A veces, desaparezco en la escritura, me demoro en las palabras. Quizá la literatura sea eso, una analogía de la vida dentro de la vida, la resurrección de la idea sobre un pentagrama repleto de signos y tipografías hormigueantes. Se lo explico a Carla, mi sobrina, que apenas tiene un año y medio y no comprende nada o finge que no comprende. No sé.

Yo la contemplo como un hermoso fragmento dorado, sin tiempo ni amenaza. Carla es en esta columna la representación más fiel de la vida, ahora que comienza a abrir su mirada al paisaje, a los hombres, a las cosas, ahora que distingue mi rostro de un dibujo animado, ahora que juega y me señala. Gracias a ella aprendo que el mundo es todo lo que está fuera. Por eso coge cosas del suelo, escala sillas, se encara con las musarañas. Todo lo que es nuevo la fascina, lo devora y lo asimila.

Me abandona por el mundo de los objetos y yo me convierto ante sus ojos en otro objeto con el que ríe, juega y disfruta. También soy el camarada que explora con ella la oscuridad del pasillo, escudriña rincones, deposita su memoria y su confianza. Cuando paseo con Carla, me siento un desterrado del futuro. Ahora comprendo que le pertenece a ella. Comprendo que el porvenir está dormido en un niño; todo se hace instante, presente inmediato, gota de agua, tiempo vívido e impensado. De modo que es inútil meditar sobre el futuro: a su lado, me siente exiliado del porvenir.

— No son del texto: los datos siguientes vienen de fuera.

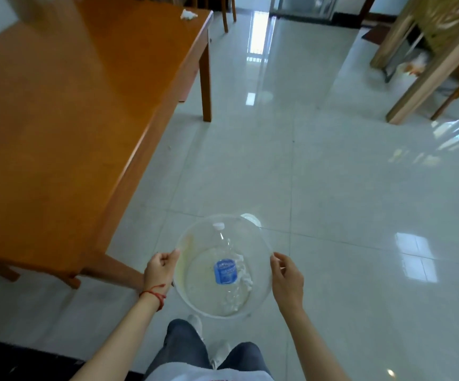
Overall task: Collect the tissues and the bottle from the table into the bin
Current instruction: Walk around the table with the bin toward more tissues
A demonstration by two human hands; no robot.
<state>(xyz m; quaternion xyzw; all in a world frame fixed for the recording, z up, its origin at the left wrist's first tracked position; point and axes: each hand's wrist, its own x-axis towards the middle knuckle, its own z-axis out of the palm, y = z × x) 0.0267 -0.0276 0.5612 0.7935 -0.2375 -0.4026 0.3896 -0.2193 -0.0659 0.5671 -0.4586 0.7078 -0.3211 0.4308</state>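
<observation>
Floor (333, 188): glossy pale tiles, window glare reflected in bright patches. Orange wooden table (58, 119) at left, one leg (205, 78) visible. Light wooden furniture (429, 59) upper right. Chair legs (225, 15) at far edge.

I am standing in what looks like a home's dining room. An orange wooden table (66, 111) is stretching along my left, and the legs of a wooden chair (229, 12) are showing past its far end. Glossy pale floor tiles (333, 188) are reflecting window light. A second, lighter wooden table (426, 67) is standing at the far right, with more chair legs beside it.
</observation>
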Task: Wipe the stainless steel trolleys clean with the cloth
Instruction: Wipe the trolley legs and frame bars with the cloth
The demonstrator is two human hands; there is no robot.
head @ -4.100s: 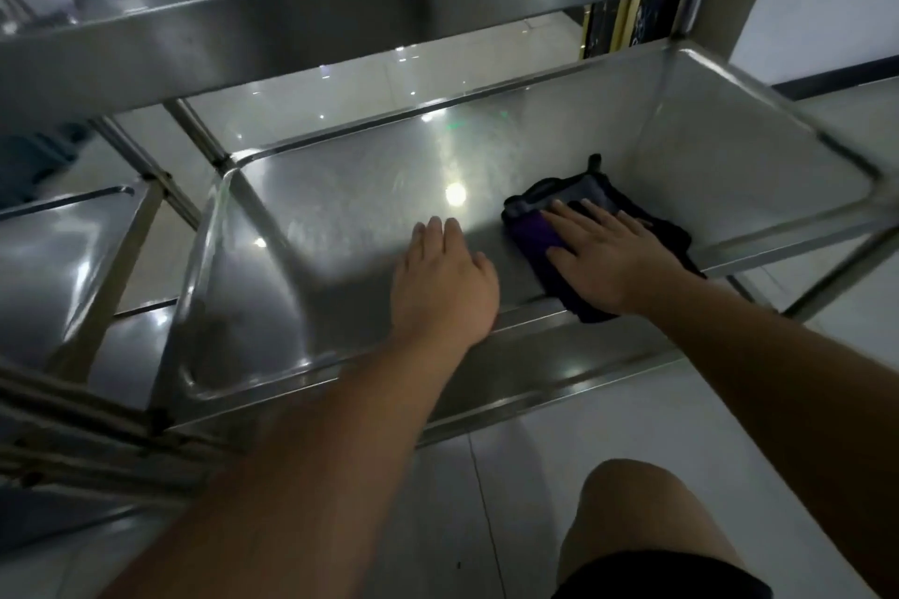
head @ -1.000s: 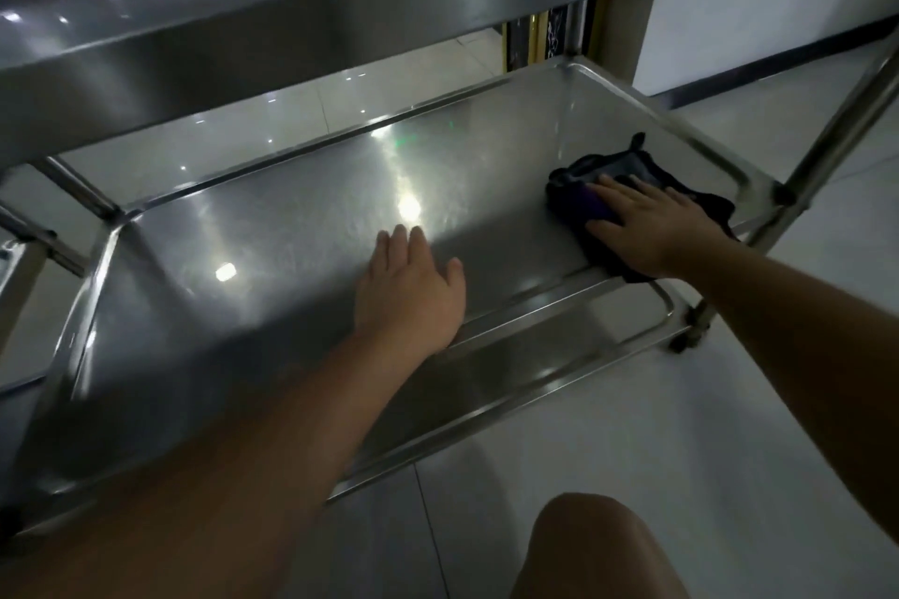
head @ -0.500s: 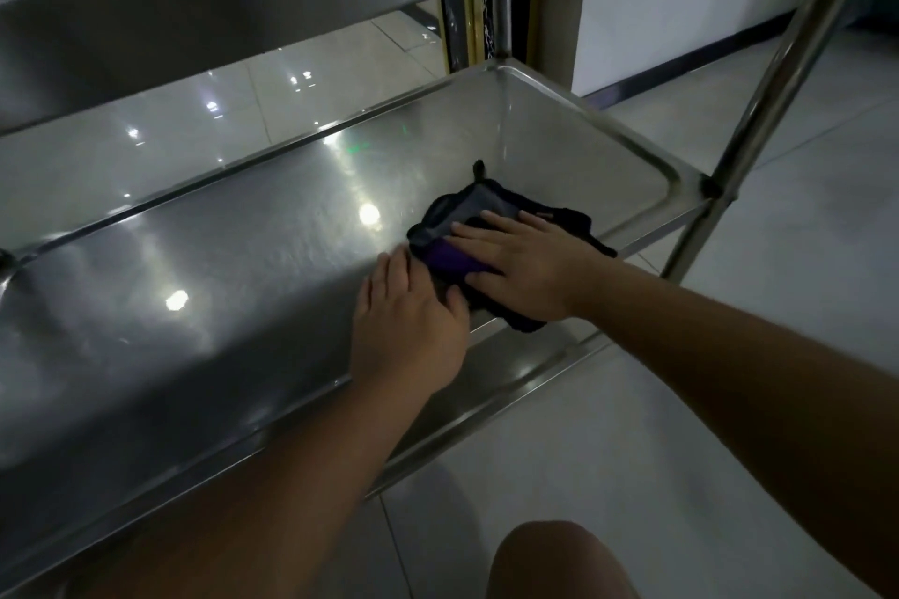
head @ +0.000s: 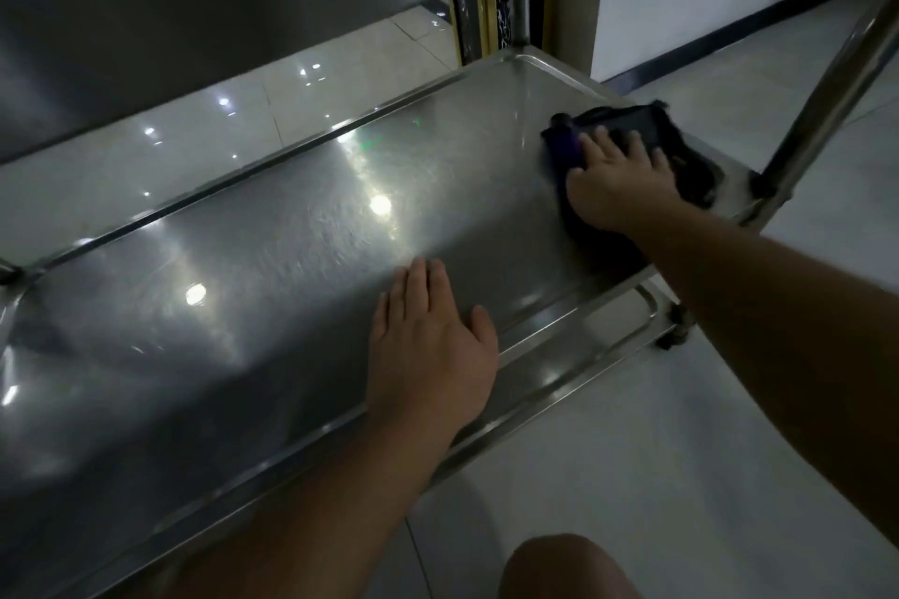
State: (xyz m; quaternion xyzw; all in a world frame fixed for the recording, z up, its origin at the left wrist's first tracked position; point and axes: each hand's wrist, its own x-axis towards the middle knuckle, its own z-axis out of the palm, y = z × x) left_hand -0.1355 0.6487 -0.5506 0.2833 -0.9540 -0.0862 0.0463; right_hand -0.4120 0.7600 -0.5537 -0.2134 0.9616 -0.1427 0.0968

Será la razón, el orden, el paro los que me distancian del niño que fui y me acercan a un presente azaroso y corrupto que sólo se despeja ante los ojos de Carla. Por eso vuelvo a ella, porque me devuelve a un mundo sencillo, doméstico, manejable. Carla no tiene programas, se incorpora inmediatamente al clima, todo le sonríe. Y con sus pasos menudos va tomando el planeta, entre caricias crueles y tiernos arañazos. Consigue que su gesto sea una noticia. Todo en ella es violenta actualidad. Ha convertido el hogar en un bosque donde las cosas cobran vida, actúan con ella, la necesitan, mientras que uno ha pasado a formar parte de otras noticias. Entonces descubro que un snob es un niño dentro de un abrigo de Ives Saint-Laurent, un sucedáneo de niño, una mala copia de un niño que busca ansiadamente lo nuevo, cuando lo nuevo sólo se descubre si uno es realmente un niño, si uno es Carla reduciendo constantemente el mundo a una pelota.

Me gustaría volver a sentir ese cuajarón de existencia que el lenguaje me ha robado y participar del idioma de la fruta, del lenguaje manual de la cuchara o de la manta. Y observo que en ella comienza a penetrar el idioma del tiempo. Descubro al animal que dialoga con toda la guturalidad del lenguaje incipiente, tan rudimentario, tan eficaz y tan simple. La sorprendo adentrándose en la profundidad de la mañana, encendiendo breves palabras como leves luminarias.